Treasurer: Harrison Marks
Harrison Marks ’10, this fall’s Freshman Class Council chair, impressed us with his knowledge of the treasurer’s role on the YCC. His proposal to solicit input on distributing funds among the Committee for Campus-wide Activities, YSAC and the UOFC suggests that Marks is the candidate best able to tame the confusion that surrounds the plethora of sources available to subsidize organizations. Particularly, his proposals to publicize better the CCA funding competitions and strengthen the relationship between the CCA and the UOFC promises a more efficient system for holding successful campuswide events, be they parties or cultural events. While Marks’ ideas occasionally veered into the laughable, such as his proposal to lobby the Investments Office for more financial aid funding, Marks’ more down-to-earth proposals — such as cooperating with YSAC to design a survey of potential Spring Fling bands that reflects the slate of bands YCC could actually afford to hire — are the sort of ideas we can’t help but kick ourselves for not coming up with first.

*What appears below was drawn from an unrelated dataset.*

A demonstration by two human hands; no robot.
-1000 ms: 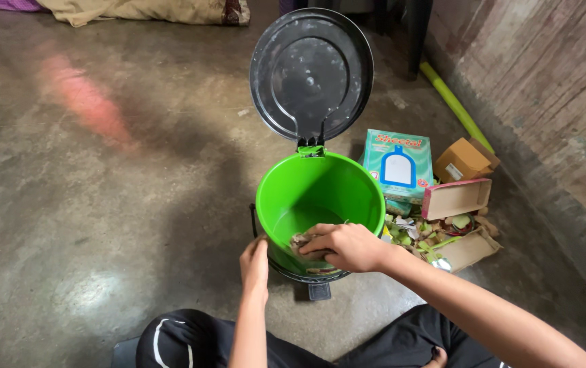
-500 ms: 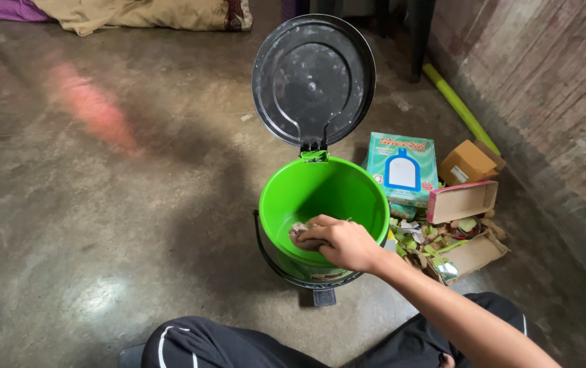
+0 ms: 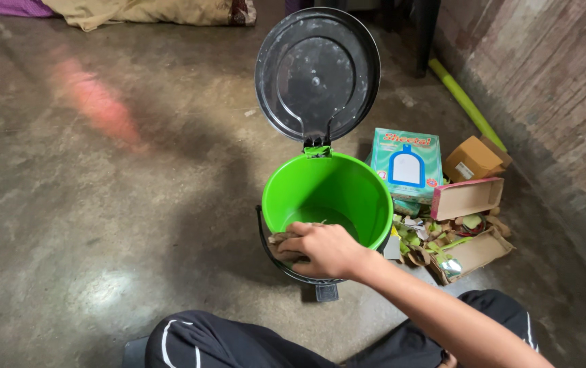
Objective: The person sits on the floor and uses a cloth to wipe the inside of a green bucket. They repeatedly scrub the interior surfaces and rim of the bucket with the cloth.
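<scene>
A green pedal bin (image 3: 337,187) stands on the concrete floor with its black round lid (image 3: 317,75) swung up. My right hand (image 3: 327,249) reaches over the bin's near rim, fingers closed on a crumpled wad of brownish scraps (image 3: 280,242) held just above the rim. My left hand is out of sight. My knees in black trousers with white stripes (image 3: 224,341) fill the lower edge of the view.
Right of the bin lie a teal carton (image 3: 407,162), a small brown box (image 3: 473,158), opened cardboard boxes (image 3: 467,197) and leafy litter (image 3: 429,235). A yellow-green tube (image 3: 467,103) lies along the brick wall (image 3: 545,88). Cloth bedding (image 3: 143,10) sits far back.
My left hand, which rested on the bin's near rim, has withdrawn out of view. The right hand stays at the rim with the scraps, and the view has shifted slightly.
</scene>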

Carrie Nguyen ’09 was also impressive for her clear dedication to reaching out to campus groups and helping them network with both the YCC and one another. But we felt that her proposals, such as assigning liaisons to groups to help them make their voice heard, seem inappropriate for the position of treasurer, and we wonder whether Nguyen would have been more at home running for YCC secretary. Her qualifications as co-chair of this year’s Spring Fling stood out, but in the end, we found Marks’ vision for the position of treasure more compelling.
UOFC Chair: Joshua Tan
This year’s UOFC was the cause for much complaint among students: The application was complicated and hard to fill out correctly, the group didn’t put out applications for a campuswide funding competition until late in the fall semester, and the equipment rental program needed better publicity. While all the candidates for UOFC suggested changes that, if implemented, would improve the funding available for student organizations, Joshua Tan ’09 demonstrated the best knowledge of how the UOFC works and how he could ensure it functions smoothly next year. His ideas to staff the board with more upperclassmen as opposed to just freshmen and sophomores and his focus not on raising the $600 funding cap but rather on teaching organizations how to submit successful applications so they get the full $600 are straight-forward ways to ensure a UOFC that is more effective and more accessible. Tan’s idea to create an opt-in newsletter for organizations’ treasurers is a realistic way to disseminate information on funding sources, and his idea to foster better collaboration between the CCA and UOFC — both of which offer money for campuswide activities — seems an obviously good plan.
We would encourage Tan also to work with Vidur Sehgal ’10 on implementing Sehgal’s idea of creating a written guide to the various campus funding sources open to undergraduate organizations. The majority of groups that apply for funding do not succeed in securing the full $600, and we support both Tan’s and Sehgal’s concrete proposals to make more of the current system’s potential.
The News is not endorsing in the race for YSAC Chair, as one of the candidates is on the News’ editorial board.